• WORK ITEM: Please repeat the lines below, exactly and only, from the one that holds "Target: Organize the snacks" through the one that holds "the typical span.".

**** SUPPLIED INFORMATION ****

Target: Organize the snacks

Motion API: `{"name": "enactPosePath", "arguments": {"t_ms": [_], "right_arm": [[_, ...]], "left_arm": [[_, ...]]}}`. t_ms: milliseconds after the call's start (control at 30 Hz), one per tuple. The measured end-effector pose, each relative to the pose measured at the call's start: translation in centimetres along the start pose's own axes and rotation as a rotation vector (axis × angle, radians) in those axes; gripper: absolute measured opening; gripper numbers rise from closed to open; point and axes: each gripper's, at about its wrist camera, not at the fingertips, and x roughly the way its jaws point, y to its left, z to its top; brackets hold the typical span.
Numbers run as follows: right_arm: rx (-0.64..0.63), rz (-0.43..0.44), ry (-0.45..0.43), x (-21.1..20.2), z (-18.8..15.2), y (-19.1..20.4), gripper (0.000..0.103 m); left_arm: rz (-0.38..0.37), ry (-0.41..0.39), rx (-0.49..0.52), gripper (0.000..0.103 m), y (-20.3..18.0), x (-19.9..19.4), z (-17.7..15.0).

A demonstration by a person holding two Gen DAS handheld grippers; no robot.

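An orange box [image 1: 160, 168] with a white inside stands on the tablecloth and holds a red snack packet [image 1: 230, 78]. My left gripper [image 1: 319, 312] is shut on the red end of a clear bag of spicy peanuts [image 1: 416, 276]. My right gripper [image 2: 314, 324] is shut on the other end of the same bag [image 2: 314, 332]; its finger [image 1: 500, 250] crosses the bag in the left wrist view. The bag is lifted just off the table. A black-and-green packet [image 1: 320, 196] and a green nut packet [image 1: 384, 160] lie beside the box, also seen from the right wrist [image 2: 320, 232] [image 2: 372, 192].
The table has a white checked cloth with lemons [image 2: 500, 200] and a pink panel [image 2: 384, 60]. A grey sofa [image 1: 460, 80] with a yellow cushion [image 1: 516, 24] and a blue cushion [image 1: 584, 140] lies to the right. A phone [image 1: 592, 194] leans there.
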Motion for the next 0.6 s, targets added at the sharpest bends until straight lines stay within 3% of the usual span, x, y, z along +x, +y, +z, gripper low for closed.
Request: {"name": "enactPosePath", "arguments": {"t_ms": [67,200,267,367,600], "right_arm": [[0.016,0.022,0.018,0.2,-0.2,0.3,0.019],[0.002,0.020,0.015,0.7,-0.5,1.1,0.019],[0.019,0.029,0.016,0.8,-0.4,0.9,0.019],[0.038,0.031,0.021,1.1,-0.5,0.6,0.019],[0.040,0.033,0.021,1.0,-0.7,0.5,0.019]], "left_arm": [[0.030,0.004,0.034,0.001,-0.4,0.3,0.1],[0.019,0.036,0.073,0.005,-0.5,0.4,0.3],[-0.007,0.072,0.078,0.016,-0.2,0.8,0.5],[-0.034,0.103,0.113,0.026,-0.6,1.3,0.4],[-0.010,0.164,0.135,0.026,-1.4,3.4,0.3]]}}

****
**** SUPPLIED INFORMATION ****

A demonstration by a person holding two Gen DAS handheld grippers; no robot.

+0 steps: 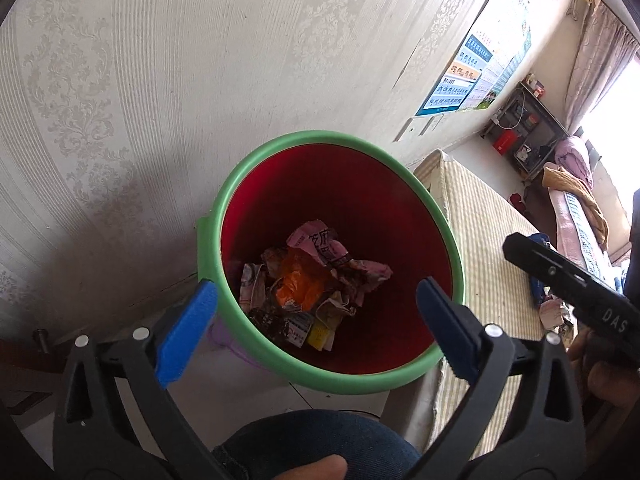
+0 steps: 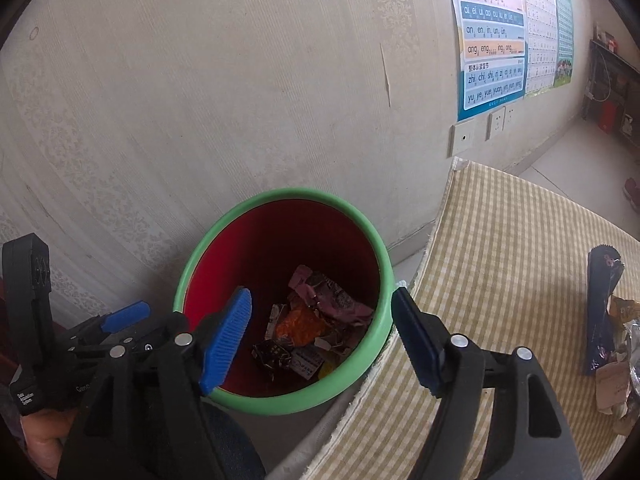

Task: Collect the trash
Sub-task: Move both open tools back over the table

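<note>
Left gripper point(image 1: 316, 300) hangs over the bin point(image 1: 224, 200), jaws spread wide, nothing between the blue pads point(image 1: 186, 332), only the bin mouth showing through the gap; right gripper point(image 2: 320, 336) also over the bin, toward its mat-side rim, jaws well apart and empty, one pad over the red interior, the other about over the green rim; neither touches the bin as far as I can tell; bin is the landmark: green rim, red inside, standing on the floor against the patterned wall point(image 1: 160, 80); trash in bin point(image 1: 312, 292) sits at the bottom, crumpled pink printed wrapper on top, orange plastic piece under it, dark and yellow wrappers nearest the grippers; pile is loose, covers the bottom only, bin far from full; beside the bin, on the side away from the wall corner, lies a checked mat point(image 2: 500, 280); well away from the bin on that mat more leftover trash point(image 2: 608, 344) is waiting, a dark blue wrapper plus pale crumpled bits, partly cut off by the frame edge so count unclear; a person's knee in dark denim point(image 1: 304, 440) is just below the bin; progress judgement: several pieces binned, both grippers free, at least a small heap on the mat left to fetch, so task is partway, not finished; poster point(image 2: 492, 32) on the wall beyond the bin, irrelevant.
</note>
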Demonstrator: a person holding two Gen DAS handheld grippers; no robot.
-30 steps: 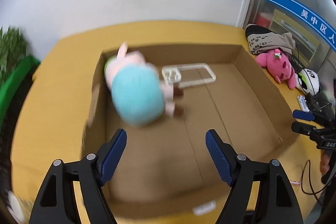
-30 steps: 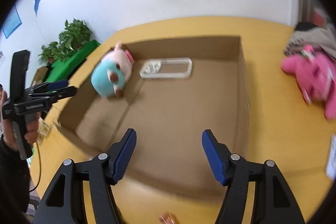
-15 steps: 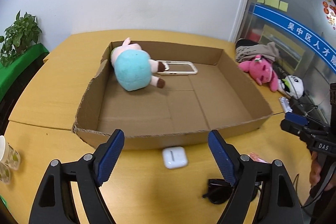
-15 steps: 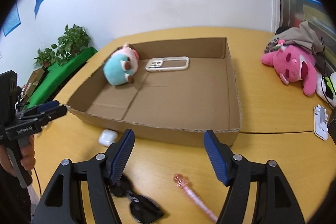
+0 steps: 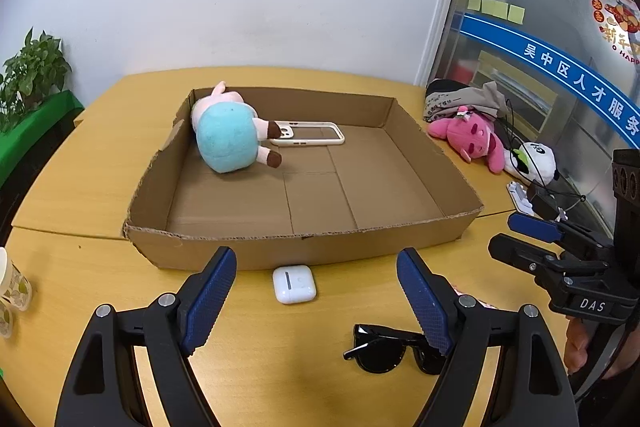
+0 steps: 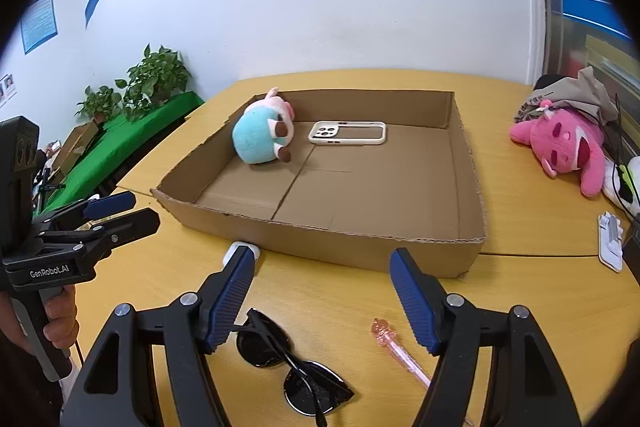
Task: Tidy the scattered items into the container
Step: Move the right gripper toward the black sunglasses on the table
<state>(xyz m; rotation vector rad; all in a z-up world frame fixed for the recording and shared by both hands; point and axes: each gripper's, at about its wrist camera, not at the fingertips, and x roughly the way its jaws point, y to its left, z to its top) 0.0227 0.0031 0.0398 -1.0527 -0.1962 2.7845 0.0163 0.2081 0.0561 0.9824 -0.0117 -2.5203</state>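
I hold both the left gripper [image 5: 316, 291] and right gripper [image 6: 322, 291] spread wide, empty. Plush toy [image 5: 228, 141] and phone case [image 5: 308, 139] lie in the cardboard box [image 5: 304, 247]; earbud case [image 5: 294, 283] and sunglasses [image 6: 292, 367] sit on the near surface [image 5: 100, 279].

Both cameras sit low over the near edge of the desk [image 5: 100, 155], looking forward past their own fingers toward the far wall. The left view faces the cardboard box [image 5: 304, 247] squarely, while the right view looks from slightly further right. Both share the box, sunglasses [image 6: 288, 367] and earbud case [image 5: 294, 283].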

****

• SOLUTION TO THIS TASK:
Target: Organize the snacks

Motion API: `{"name": "enactPosePath", "arguments": {"t_ms": [_], "right_arm": [[_, ...]], "left_arm": [[_, ...]]}}`. t_ms: milliseconds after the call's start (control at 30 Hz), one per tuple. The measured end-effector pose, each relative to the pose measured at the call's start: translation in centimetres along the start pose's own axes and rotation as a rotation vector (axis × angle, radians) in those axes; gripper: absolute measured opening; gripper numbers rise from closed to open; point and axes: each gripper's, at about its wrist camera, not at the fingertips, and x roughly the way its jaws point, y to its left, z to its top; brackets hold the typical span.

This completes the output for the exercise.